● **Given data**:
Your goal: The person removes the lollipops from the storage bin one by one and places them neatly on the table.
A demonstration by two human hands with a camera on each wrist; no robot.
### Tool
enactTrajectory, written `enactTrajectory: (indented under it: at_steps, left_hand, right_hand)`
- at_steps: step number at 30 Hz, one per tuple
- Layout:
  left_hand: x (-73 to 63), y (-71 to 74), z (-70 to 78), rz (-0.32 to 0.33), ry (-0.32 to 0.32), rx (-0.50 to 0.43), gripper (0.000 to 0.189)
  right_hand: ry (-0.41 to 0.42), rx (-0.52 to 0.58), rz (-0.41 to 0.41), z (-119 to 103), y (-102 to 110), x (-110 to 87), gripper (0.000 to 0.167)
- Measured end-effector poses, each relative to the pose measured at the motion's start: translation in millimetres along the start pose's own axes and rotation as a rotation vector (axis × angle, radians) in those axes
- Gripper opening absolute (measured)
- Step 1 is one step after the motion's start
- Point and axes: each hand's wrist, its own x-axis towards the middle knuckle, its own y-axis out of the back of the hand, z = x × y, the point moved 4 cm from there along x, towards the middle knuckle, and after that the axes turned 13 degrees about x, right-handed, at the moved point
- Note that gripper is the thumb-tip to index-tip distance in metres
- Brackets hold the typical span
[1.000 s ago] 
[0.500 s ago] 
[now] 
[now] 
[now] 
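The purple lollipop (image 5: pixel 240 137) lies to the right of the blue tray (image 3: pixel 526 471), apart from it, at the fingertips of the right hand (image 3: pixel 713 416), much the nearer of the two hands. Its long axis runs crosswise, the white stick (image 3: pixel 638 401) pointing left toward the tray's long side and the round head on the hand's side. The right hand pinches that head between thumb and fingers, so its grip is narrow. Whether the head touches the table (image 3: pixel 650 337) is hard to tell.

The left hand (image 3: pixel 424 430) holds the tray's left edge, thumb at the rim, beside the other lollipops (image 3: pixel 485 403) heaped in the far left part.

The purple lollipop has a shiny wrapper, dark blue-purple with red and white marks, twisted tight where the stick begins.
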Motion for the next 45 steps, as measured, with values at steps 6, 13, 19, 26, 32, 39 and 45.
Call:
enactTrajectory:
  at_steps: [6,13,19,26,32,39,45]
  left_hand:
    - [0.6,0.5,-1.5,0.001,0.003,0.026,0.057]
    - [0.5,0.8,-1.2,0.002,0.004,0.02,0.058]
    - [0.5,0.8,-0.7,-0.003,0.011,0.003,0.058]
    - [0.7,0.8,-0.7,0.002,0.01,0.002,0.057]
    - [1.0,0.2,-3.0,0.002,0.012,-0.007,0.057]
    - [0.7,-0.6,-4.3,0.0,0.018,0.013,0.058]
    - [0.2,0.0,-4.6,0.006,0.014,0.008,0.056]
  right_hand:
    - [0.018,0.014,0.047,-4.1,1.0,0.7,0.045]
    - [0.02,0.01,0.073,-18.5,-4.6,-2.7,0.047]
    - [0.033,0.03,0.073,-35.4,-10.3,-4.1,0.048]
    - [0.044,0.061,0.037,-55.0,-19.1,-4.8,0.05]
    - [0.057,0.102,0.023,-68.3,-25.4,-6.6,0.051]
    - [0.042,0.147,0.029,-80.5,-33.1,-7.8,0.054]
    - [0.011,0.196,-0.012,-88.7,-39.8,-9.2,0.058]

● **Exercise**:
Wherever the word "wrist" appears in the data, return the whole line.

● **Your solution**:
A demonstration by two human hands with a camera on each wrist; no robot.
- Point and axes: each hand's wrist, its own x-axis towards the middle knuckle, its own y-axis out of the back of the hand, z = x × y, the point moved 4 cm from there along x, towards the middle knuckle, and after that the axes turned 13 degrees about x, right-handed, at the moved point

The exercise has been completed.